Lá na frente, a “fava” tocou a Hugh Carthy depois de ter conseguido ver o trabalho premiado com a chegada ao trio da liderança: Bouwman aproveitou a boleia, disparou e fechou quase as contas da camisola azul da montanha; van der Poel (que ainda teve uma pequena escorregadela que por pouco não fez com que fosse ao chão) e Gijs Leemreize aproveitaram a descida para ganhar quase 20 segundos; e Carthy lutava contra as dificuldades de uma zona mais técnica que era tudo menos a face das suas características. No pelotão, a Bahrain continuava a liderar, a distância baixara para 5.10 minutos e Rui Costa continuava a seguir ao lado de João Almeida perante as armadas não só de Mikel Landa mas também da Ineos e da Bora.

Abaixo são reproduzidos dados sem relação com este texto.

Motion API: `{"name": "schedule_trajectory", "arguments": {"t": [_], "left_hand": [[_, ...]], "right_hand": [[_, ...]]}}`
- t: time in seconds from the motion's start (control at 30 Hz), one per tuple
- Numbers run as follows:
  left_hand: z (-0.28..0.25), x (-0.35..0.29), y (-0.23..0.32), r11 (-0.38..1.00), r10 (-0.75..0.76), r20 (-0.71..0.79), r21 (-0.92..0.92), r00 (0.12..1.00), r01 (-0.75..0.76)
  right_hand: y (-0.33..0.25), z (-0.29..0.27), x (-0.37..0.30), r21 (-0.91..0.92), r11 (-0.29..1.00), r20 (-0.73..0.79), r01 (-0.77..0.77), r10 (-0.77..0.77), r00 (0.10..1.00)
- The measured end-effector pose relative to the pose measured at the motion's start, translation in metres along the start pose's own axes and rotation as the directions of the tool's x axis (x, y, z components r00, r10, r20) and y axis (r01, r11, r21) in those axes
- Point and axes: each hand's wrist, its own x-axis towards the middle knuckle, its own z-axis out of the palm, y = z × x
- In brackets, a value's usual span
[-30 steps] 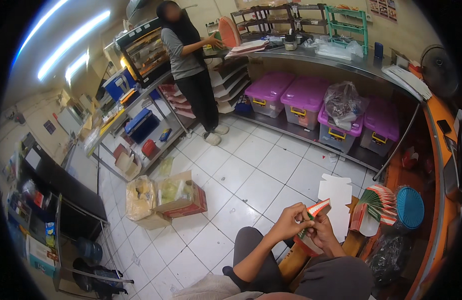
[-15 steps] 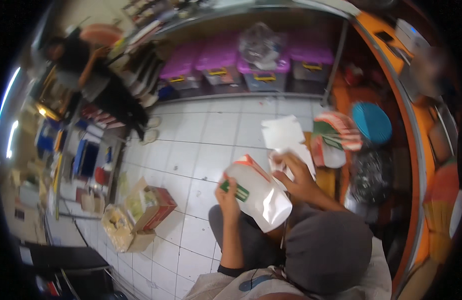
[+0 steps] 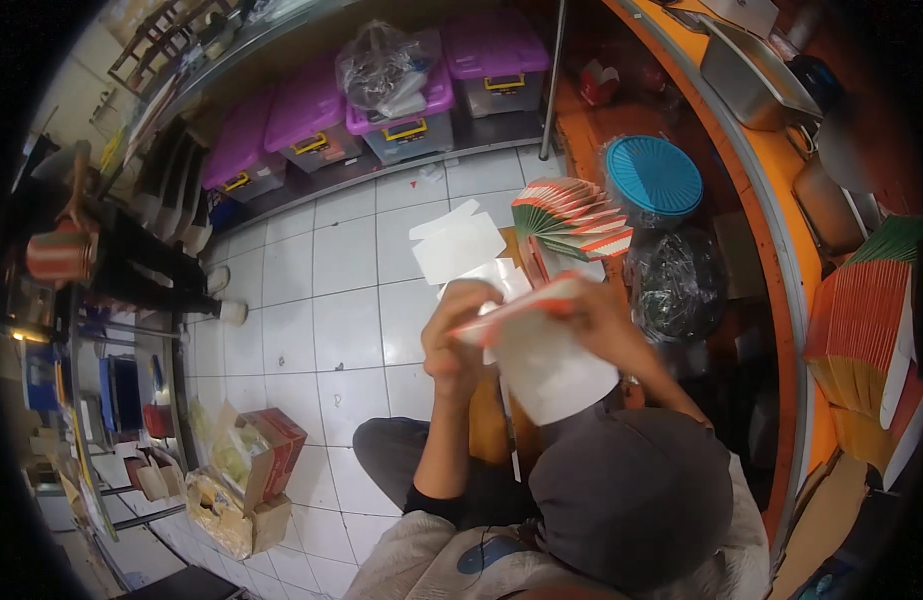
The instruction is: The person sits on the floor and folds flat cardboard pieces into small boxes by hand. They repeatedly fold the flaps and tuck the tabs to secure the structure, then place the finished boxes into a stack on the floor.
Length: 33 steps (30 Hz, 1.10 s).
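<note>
A white paper food carton (image 3: 551, 365) with an orange-striped edge hangs tilted between my hands. My left hand (image 3: 456, 340) grips its upper left corner, with the fingers curled. At the upper right, my right hand (image 3: 599, 318) pinches the striped edge and is partly smeared by motion. White flat carton sheets (image 3: 459, 245) lie on the floor just beyond my left hand. Behind my right hand, a fanned stack of orange, white and green cartons (image 3: 571, 215) rests beside them.
A blue-lidded round tub (image 3: 653, 176) and a black plastic bag (image 3: 678, 285) stand to the right. More stacked cartons (image 3: 851, 330) lie at far right. Purple-lidded bins (image 3: 496, 45) line the back shelf. Cardboard boxes (image 3: 256, 470) sit lower left; another person (image 3: 111, 235) stands beyond.
The view has turned, shifting the surroundings left. My left hand has moved from the carton's side to its upper corner, and the carton has turned, its striped edge now on top.
</note>
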Motion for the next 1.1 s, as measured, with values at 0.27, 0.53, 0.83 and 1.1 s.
{"name": "schedule_trajectory", "arguments": {"t": [0.27, 0.53, 0.83, 1.1], "left_hand": [[0.013, 0.075, -0.089, 0.129, -0.169, 0.376, 0.925, 0.911, -0.357], [0.003, 0.095, -0.132, 0.608, -0.101, 0.315, 0.770, 0.944, -0.192], [-0.001, 0.093, -0.136, 0.694, -0.200, 0.419, 0.699, 0.886, -0.174], [-0.043, 0.029, -0.180, 0.628, -0.032, 0.244, 0.759, 0.969, -0.170]], "right_hand": [[0.091, -0.075, -0.037, 0.433, 0.891, -0.390, -0.135, 0.320, 0.863], [0.148, -0.025, 0.012, 0.291, 0.955, -0.437, -0.050, 0.180, 0.881], [0.229, 0.077, 0.034, 0.050, 0.979, -0.548, -0.199, 0.194, 0.814], [0.215, 0.061, 0.025, -0.057, 0.970, -0.348, -0.238, 0.204, 0.915]]}}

Leemreize e Mathieu van der Poel ganhavam tempo ao grupo perseguidor, num máximo de 1.40 minutos que começava a dar a sensação de que o corredor da Alpecin podia fazer aquilo que seria um feito notável e ganhar uma tirada onde começou desde início a ir embora, sozinho ou acompanhado, sem nunca quebrar. E os neerlandeses combinavam bem em conjunto, sendo que a maior e mais complicada subida estava a chegar e o corredor da Jumbo tinha de atacar pela desvantagem que teria com um final plano. Mais uma vez, Hugh Carthy assumiu as despesas da perseguição com Jan Hirt e Santiago Buitrago, deixando um terceiro grupo onde estava Bouwman a dois minutos dos líderes e a meio segundo dos perseguidores. No pelotão, os portugueses João Almeida e Rui Costa, que subiram sempre numa posição muito pouco favorável, passavam a ter a ajuda de Covi, que se deixara cair para ajudar nos previsíveis ataques.

van der Poel acabaria mesmo por ceder a pouco mais de dez quilómetros, Leemreize liderava mas com as indicações da equipa para a subida de Buitrago (que passou pelo corredor da Alpecin “de mota”. Todavia, era lá atrás que estava a ser jogada a geral e com notícias complicadas para o português: o grupo partiu, Richie Porte ficou com Carapaz, Wout Poels manteve-se com Mikel Landa, Hindley segurou-se e João Almeida descolou bem mais cedo do que noutras etapas, confirmando as indicações de que não seguia nas melhores condições. Tudo estava feito para se juntar de novo o grupo do Mortirolo que acabou junto em Aprica, com Landa a arriscar, Carapaz a responder e Hindley a ver e Wout Poels a ir novamente marcar o ritmo para descartar de forma definitiva o corredor da UAE Emirates. Más notícias para Almeida perante um Landa que não estava propriamente a fazer etapa para ser líder mas sim para segurar o pódio.

Buitrago colou, arriscou, Leemreize ainda respondeu, o colombiano foi mesmo embora na parte final da montanha e praticamente carimbou aí a vitória na etapa. A Bahrain conseguia um dia perfeito na frente da corrida, a Bahrain contava com a ajuda de Carapaz e Hindley para ter um dia quase perfeito mais atrás, deixando João Almeida para trás e discutindo depois entre eles na sexta-feira e no sábado os diferenciais para fazer o contrarrelógio em Verona com uma nuance: os dois primeiros conseguiram ainda chegar com um pequeno avanço sobre o espanhol, que ou consegue um dia de loucos na montanha ou não irá chegar à discussão do Giro. Resta-lhe o top 3. E aí ganhou um avanço importante em relação ao português.

Na classificação geral, e como Jan Hirt e Hugh Carthy retiraram a possibilidade de haver bonificações, Carapaz manteve a camisola rosa com os três segundos de vantagem sobre Jai Hindley, tendo agora 1.05 minutos sobre o terceiro classificado que é Mikel Landa. João Almeida ficou a 1.54 minutos do colombiano na quarta posição com um fosso ainda maior em relação a Vincenzo Nibali (5.48). Ou seja, e em termos práticos, os chefes de fila da Ineos e da Bora vão discutir a vitória final, ao passo que o português não pode perder mais tempo na montanha para Landa para discutir o top 3 no contrarrelógio de Verona. O outro derrotado do dia foi Pozzovivo, que caiu para a décima posição (12.30), tendo à sua frente a partir de agora Pello Bilbao (6.19), Jan Hirt (7.12), Emanuel Buchmann (7.13) e Juan Pedro López (12.17).